In March 2015 AESSEAL® published an article on the use and limitations of secondary dry containment seals1, further consideration of this topic was given at the 2016 International Rotating Equipment Conference in Düsseldorf, Germany. (Read More)

 

This article will use a case study as an example of one of the many cases seen in the field with a range of different manufacturers’ seals, to illustrate the points made by these two technical papers and provide a check list of considerations for applications where product containment is essential.

Background

Legislation surrounding leakages from rotating equipment sealing devices has led to the introduction of more stringent regulations particularly relating to emissions and health and safety issues. Upgrading single seals to more compliant technology for mature assets has evolved from being a reliability issue, into a requirement to provide effective containment, or prevention of the process fluid leaking to atmosphere.
In addition to selecting more modern sealing devices there is often a need to introduce, or upgrade a seal auxiliary system to further manage the risk of process fluids from reaching the atmosphere. One such instance is where wet or dry secondary containment seals have been incorporated in addition to the primary seal faces that seal the process fluid. Dry containment seals3 have gained popularity over the past two decades. Specifically the refinery sector has used this technology for limiting emissions without incurring the cost of more traditional liquid dual mechanical seal auxiliary systems, however there is little written about monitoring of the condition of dry containment seals during operation, or how they behave in the event of high levels of leakage from a primary seal.

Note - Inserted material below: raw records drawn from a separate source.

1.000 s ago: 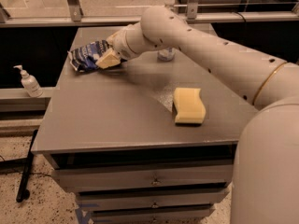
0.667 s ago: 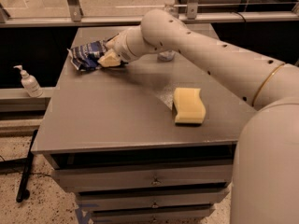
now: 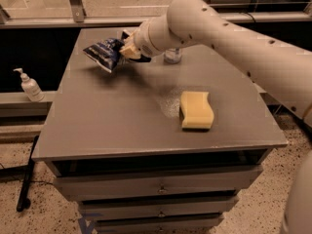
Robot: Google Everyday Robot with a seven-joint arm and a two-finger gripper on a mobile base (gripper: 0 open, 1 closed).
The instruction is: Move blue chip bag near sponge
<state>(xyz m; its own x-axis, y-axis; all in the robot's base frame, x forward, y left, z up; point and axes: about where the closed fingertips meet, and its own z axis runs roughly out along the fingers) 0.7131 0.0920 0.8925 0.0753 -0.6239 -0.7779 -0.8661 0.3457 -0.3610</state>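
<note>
The hand (image 3: 127, 51), well to the far left of the sponge (image 3: 197, 110), clamps the blue chip bag (image 3: 105, 53) by its edge. The bag hangs above the bench (image 3: 107, 116), evidently to clear it for carrying toward the sponge.

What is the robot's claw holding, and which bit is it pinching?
The claw, over the table's far left part, holds the blue chip bag by the crinkled end nearer the sponge.

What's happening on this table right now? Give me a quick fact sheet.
gripper: over the back left of the table, jaws shut on the blue chip bag
blue chip bag: hangs from the jaws, seemingly off the surface
sponge: lies flat, front right, well apart from the bag
bottle: back of table, partly behind the arm
</note>
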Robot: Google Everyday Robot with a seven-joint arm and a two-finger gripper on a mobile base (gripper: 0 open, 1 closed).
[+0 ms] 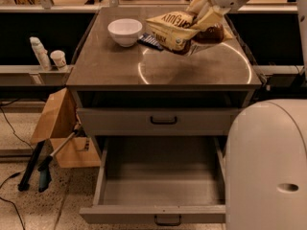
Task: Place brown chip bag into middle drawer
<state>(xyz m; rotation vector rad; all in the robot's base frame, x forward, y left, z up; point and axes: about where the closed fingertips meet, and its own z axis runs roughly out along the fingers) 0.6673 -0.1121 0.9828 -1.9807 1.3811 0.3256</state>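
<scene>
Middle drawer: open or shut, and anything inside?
Open and empty: the middle drawer is pulled out, bare floor showing. The gripper holds the brown chip bag over the tabletop.

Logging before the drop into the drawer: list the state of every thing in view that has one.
brown chip bag: held by the gripper, lifted off the tabletop.
gripper: shut on the brown chip bag, above the tabletop's back right.
middle drawer: pulled open, nothing in it.
upper drawer: shut.
white bowl: upright on the tabletop.
dark blue packet: lying flat beside the bowl.

One claw (205, 14) over the table (110, 66), one brown chip bag (171, 30), one bowl (124, 31), two drawers (120, 121) (160, 195).
</scene>
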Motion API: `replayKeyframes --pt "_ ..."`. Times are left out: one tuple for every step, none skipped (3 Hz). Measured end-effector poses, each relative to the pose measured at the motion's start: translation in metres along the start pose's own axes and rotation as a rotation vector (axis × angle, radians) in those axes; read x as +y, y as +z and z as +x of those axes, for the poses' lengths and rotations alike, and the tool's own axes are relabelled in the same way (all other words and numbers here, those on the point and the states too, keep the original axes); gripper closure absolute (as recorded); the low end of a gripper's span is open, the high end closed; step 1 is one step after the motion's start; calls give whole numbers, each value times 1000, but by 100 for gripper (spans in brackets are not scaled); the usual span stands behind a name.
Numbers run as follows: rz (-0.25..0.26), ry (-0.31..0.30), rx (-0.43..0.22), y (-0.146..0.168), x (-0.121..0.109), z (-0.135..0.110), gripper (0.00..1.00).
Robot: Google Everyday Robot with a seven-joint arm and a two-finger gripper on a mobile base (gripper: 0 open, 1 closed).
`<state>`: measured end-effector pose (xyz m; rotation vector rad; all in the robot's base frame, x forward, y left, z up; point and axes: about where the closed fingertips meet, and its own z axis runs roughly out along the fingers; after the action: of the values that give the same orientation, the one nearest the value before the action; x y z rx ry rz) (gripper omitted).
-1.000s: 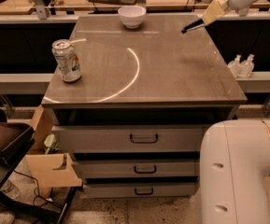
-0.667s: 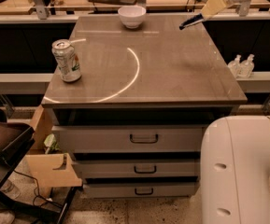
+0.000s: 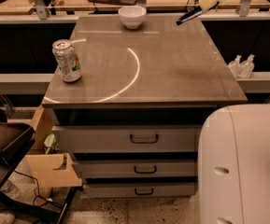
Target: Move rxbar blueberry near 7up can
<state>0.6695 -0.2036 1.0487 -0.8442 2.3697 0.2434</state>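
The 7up can (image 3: 67, 60) stands upright near the left edge of the tabletop (image 3: 172, 73), silver with a white and green label. My gripper (image 3: 202, 5) is at the far right corner, above the table's back edge. It is shut on the rxbar blueberry (image 3: 188, 17), a thin dark bar that sticks out down and to the left from the fingers and hangs clear of the table. The bar is far from the can, across the whole width of the table.
A white bowl (image 3: 132, 16) sits at the back middle of the table. Two small clear bottles (image 3: 241, 65) stand on a ledge to the right. Drawers (image 3: 144, 139) lie below the top. My white base (image 3: 242, 167) fills the lower right. A cardboard box (image 3: 50, 167) is at lower left.
My gripper has risen a little with the dark bar in it and drifted slightly left. The can and bowl have not moved.
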Motion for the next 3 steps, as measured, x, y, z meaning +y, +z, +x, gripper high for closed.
replayKeyframes --pt "-7 11 9 -15 5 3 100" --pt "-20 91 62 -9 6 13 100" --pt "-36 193 134 9 8 24 100"
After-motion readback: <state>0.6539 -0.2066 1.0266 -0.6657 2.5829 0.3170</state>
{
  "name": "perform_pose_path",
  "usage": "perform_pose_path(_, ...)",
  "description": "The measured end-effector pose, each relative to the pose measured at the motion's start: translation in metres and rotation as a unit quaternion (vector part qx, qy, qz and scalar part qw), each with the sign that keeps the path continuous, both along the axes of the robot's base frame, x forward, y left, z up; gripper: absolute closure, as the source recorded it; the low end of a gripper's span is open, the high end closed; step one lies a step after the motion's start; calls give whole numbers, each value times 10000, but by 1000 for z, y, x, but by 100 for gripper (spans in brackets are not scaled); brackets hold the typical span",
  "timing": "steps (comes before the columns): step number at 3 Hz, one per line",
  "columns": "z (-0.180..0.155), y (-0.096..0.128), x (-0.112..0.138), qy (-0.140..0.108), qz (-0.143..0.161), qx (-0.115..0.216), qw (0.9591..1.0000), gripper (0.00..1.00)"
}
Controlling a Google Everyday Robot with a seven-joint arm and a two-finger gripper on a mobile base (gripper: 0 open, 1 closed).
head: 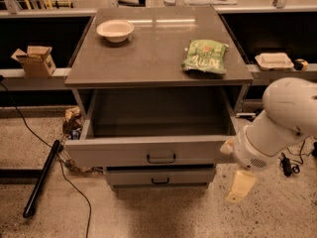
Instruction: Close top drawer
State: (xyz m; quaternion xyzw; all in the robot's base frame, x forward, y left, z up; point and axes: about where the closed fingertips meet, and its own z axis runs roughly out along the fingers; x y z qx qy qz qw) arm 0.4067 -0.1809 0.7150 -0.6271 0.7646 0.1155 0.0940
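Observation:
The top drawer (153,155) is a wide grey drawer pulled fully out of the cabinet, its deep box empty. Its flat front carries a small black bar handle (161,159). A slimmer grey drawer (159,177) with the same handle sits shut below it. My gripper (239,187) hangs at the end of the white arm (280,125), low at the right, just beyond the right end of the drawer front and a little below it. It is not touching the drawer.
The grey cabinet top (153,53) holds a white bowl (115,30) at back left and a green snack bag (205,56) at right. A cardboard box (34,61) sits on the left shelf, a white container (274,60) on the right shelf. A black pole (40,177) and cables lie on the floor at left.

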Motion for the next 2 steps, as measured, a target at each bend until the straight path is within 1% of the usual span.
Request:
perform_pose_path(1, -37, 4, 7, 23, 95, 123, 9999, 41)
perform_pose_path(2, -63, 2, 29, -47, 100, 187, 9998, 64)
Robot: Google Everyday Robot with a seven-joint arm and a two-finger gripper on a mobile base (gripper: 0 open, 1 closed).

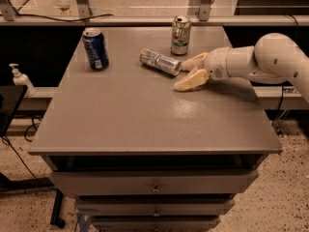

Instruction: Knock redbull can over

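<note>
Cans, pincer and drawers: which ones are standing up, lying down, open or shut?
redbull can: lying on its side.
blue can: standing upright.
white-and-green can: standing upright.
pincer: open, holding nothing, just right of the redbull can.
drawers: shut.
</note>
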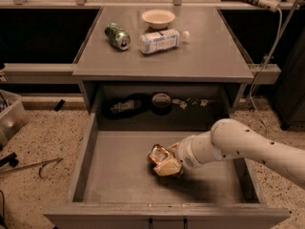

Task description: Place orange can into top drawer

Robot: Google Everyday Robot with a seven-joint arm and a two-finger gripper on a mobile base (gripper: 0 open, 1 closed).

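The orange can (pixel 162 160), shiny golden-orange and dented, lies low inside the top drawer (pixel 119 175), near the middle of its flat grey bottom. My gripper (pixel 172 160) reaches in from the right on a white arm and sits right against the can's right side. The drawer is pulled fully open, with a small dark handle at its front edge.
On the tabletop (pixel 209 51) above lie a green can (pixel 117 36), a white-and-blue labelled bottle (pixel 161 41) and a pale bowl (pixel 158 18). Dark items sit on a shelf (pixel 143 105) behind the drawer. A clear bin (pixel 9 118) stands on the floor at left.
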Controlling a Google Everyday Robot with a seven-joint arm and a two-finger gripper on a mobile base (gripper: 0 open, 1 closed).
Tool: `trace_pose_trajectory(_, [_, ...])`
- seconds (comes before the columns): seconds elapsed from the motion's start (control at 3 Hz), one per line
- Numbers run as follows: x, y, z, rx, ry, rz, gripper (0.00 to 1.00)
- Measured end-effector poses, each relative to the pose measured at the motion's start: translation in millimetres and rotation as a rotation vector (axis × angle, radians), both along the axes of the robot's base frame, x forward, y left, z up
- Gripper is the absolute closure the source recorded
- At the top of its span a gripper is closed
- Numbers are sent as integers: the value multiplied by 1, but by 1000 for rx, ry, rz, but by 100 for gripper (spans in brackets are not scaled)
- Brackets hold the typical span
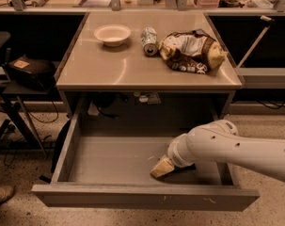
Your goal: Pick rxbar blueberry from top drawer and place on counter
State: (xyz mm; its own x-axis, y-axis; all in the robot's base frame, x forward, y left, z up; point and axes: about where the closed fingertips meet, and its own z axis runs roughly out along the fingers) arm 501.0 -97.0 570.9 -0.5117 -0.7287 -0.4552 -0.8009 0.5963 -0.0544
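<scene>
the gripper [162, 167] is down inside the top drawer [132, 196], its pale tan tip low over the drawer floor towards the front right and angled down to the left. from where i stand i cannot tell whether it is parted or closed, nor whether it has hold of anything.

just behind the tip, under the wrist, there is a dark patch [185, 166] on the drawer floor. i cannot tell if that is the rxbar blueberry or only shadow, so which way the bar points and how its long axis runs cannot be told either.

one white arm [236, 147] reaches in from the right, crossing over the drawer's right wall. the one drawer stands pulled well out beneath the counter [132, 69], its plain front panel nearest me.

on the counter i count three things, one of each, all in the back half: a pale bowl [112, 34] upright at the left, a can [149, 41] lying on its side near the middle, and a crumpled brown-and-white chip bag [191, 52] just beside the can on the right. left of the counter a black box [31, 72] sits on a low stand.
</scene>
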Motion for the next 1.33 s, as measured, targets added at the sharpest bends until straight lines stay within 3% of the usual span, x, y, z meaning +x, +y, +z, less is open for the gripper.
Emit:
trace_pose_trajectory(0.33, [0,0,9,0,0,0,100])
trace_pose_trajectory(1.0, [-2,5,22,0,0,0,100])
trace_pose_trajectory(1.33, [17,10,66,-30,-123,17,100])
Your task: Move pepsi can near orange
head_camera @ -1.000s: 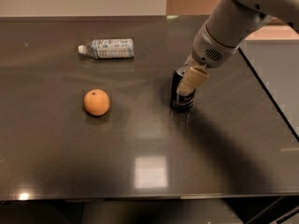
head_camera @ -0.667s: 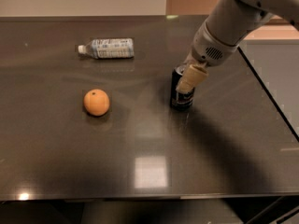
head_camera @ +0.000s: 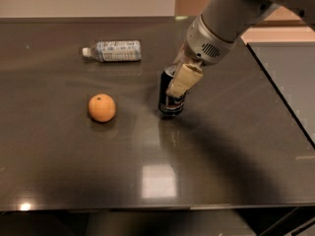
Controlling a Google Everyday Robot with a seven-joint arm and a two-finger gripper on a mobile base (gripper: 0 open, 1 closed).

Kalfrin and Gonzalez4 state ‘there are specific concerns regarding reliability and integrity of dry containment seals when compared to wet buffer outer seals’.

Case History

The Application

A petrochemical plant had installed a containment seal on a process pump that contained Butadiene as the process fluid. No seal support system was applied; however a pressure gauge was fitted to the containment seal cavity. The seal operated at a temperature of 44°C, a seal chamber pressure of almost 8.2 Barg and a speed of 2,920 rpm. After approximately four years of operation the seal catastrophically failed and it was reported that there was a fire on the pump in question.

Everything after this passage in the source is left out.